PROBLEM REQUIREMENTS: Output only the lines below that start at the line containing "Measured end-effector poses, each" and end at the line containing "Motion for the", with both ends kept.

RECORDS TO USE:
=======
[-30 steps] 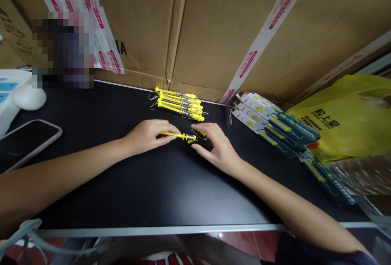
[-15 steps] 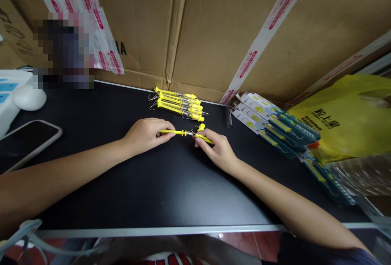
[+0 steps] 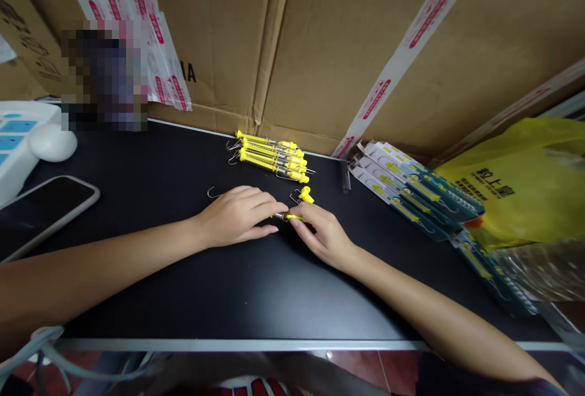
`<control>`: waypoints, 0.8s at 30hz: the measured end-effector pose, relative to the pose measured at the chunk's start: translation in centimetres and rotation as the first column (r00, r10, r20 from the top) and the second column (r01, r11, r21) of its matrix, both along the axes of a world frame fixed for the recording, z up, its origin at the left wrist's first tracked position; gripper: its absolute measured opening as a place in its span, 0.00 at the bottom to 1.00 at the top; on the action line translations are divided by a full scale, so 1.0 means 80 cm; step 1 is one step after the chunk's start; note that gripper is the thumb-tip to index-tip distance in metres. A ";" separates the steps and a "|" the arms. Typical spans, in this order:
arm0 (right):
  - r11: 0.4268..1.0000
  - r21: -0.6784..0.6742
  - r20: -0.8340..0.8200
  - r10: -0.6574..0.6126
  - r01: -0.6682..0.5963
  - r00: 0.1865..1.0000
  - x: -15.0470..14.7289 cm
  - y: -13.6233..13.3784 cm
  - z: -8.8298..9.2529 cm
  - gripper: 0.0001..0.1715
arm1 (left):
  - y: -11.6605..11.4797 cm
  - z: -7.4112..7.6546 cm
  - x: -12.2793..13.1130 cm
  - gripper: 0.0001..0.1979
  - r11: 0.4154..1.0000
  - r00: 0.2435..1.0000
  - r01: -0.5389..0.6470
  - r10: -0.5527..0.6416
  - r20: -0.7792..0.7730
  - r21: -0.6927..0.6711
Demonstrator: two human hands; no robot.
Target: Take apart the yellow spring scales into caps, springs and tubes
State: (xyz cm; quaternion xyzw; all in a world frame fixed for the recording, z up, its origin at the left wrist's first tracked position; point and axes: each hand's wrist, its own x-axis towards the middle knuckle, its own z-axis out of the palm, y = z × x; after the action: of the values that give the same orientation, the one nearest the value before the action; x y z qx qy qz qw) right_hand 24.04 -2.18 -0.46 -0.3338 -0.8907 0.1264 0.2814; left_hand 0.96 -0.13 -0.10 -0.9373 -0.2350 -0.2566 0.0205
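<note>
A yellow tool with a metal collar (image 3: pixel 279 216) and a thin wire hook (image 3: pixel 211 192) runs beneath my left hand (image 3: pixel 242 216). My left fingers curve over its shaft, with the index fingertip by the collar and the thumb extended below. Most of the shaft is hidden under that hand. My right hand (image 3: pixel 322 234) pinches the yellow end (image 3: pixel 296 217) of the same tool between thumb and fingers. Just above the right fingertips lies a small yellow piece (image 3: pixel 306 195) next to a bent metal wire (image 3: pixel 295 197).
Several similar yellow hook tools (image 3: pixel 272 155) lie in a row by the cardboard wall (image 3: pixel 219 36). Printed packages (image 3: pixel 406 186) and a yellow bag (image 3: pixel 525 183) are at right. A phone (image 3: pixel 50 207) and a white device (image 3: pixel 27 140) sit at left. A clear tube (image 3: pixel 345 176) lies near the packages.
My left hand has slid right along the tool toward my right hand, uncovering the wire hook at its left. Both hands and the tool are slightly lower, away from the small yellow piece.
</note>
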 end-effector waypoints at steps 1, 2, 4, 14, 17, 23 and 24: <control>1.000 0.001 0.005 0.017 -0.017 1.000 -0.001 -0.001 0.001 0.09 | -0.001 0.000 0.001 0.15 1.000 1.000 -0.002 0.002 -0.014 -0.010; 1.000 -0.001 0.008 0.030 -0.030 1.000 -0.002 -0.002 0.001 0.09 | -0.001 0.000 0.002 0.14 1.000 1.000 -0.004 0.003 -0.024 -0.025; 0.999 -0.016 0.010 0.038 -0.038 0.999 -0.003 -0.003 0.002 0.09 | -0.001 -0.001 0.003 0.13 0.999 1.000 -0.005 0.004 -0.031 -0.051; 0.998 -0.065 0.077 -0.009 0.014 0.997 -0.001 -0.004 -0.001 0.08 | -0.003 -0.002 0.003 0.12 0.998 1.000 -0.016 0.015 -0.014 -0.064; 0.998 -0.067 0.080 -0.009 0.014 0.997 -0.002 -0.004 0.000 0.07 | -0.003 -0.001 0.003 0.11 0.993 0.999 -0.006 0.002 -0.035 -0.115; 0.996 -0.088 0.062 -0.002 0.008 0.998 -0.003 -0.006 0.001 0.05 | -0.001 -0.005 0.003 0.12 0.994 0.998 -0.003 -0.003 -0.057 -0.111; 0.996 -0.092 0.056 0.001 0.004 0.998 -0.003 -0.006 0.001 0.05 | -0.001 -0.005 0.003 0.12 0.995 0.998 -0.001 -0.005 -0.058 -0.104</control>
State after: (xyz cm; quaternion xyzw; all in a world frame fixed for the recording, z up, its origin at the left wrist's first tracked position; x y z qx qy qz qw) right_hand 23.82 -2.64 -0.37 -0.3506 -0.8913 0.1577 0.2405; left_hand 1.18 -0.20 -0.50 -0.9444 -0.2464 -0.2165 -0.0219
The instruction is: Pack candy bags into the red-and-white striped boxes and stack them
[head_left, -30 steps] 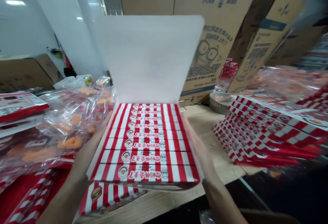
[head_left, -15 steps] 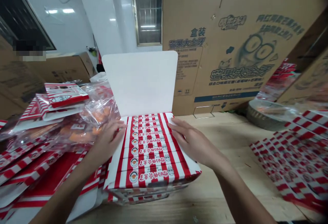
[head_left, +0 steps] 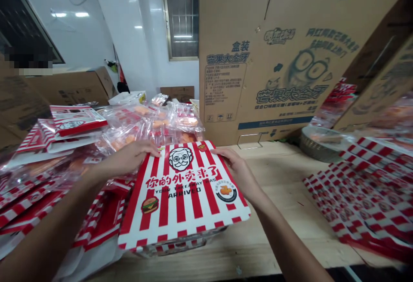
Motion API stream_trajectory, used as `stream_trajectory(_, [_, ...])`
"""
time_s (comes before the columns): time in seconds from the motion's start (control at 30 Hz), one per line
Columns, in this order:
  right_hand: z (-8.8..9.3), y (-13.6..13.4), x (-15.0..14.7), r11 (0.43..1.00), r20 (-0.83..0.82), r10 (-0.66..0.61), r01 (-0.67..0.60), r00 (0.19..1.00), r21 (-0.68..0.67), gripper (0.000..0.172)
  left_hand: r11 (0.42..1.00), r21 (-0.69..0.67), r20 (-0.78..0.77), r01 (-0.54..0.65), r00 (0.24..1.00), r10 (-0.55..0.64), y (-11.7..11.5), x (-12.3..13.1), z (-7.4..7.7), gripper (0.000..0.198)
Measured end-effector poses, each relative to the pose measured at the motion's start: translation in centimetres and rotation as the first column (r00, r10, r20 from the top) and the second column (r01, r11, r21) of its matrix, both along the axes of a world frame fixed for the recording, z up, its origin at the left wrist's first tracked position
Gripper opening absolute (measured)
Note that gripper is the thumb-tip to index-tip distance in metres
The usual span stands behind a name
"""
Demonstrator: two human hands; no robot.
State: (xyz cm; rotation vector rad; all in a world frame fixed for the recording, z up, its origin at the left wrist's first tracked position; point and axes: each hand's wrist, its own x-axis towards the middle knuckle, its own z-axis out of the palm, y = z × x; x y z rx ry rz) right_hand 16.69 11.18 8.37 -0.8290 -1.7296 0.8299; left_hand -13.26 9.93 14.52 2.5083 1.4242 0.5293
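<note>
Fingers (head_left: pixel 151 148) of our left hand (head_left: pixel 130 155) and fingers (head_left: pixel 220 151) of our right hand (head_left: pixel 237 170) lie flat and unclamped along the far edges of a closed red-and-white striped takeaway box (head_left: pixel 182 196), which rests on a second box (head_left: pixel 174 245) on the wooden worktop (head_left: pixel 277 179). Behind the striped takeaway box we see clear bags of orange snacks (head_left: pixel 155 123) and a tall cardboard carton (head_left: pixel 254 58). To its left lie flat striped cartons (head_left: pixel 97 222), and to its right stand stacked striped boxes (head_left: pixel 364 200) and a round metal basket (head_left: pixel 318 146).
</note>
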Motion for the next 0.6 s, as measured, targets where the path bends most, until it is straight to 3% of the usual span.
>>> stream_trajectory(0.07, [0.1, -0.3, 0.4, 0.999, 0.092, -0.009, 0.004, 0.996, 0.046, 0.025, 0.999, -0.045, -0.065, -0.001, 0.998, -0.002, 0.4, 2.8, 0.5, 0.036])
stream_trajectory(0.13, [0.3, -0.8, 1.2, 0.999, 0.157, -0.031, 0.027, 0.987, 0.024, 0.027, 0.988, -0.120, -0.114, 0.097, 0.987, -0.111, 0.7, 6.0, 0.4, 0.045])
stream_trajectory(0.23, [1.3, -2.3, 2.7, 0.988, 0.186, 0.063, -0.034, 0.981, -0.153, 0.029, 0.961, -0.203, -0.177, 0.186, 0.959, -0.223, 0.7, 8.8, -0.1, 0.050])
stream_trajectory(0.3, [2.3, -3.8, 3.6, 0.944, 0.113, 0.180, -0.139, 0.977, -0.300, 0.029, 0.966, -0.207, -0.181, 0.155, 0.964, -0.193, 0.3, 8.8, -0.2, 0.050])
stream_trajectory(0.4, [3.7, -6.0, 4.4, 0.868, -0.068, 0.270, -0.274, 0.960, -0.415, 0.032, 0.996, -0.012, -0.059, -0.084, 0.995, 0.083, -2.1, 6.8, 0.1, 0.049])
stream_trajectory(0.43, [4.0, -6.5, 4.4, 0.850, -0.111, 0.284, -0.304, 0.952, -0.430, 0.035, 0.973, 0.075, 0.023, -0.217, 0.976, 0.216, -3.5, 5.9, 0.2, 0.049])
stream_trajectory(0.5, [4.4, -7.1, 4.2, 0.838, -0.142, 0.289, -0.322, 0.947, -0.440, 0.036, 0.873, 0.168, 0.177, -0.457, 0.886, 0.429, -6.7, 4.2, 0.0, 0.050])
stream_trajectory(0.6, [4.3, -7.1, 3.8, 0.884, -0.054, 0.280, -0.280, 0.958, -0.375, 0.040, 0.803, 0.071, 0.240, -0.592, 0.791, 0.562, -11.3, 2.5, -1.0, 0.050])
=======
RESULT:
Measured end-effector poses, each relative to the pose measured at the motion's start: translation in centimetres and rotation as the first column (r00, r10, r20 from the top) and the second column (r01, r11, r21) of its matrix, both along the axes of a world frame fixed for the recording, z up, its origin at the left wrist's first tracked position
Gripper opening absolute (measured)
Note that gripper is the thumb-tip to index-tip distance in metres
The usual span stands behind a name
"""
Demonstrator: two human hands; no robot.
State: (xyz cm; rotation vector rad; all in a world frame fixed for the recording, z up, its origin at the left wrist's first tracked position; point and axes: each hand's wrist, its own x-axis towards the middle knuckle, its own z-axis out of the palm, y = z × x; x y z rx ry rz) right_hand 16.69 11.18 8.37 -0.8290 -1.7296 0.8299; left_hand -13.26 9.93 14.52 2.5083 1.4242 0.5293
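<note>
Fingers (head_left: pixel 151 148) of our left hand (head_left: pixel 130 155) and fingers (head_left: pixel 220 151) of our right hand (head_left: pixel 237 170) lie flat and unclamped along the far edges of a closed red-and-white striped takeaway box (head_left: pixel 182 196), which rests on a second box (head_left: pixel 174 245) on the wooden worktop (head_left: pixel 277 179). Behind the striped takeaway box we see clear bags of orange snacks (head_left: pixel 155 123) and a tall cardboard carton (head_left: pixel 254 58). To its left lie flat striped cartons (head_left: pixel 97 222), and to its right stand stacked striped boxes (head_left: pixel 364 200) and a round metal basket (head_left: pixel 318 146).
</note>
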Motion for the next 0.6 s, as measured, targets where the path bends most, until it is straight to 3% of the usual span.

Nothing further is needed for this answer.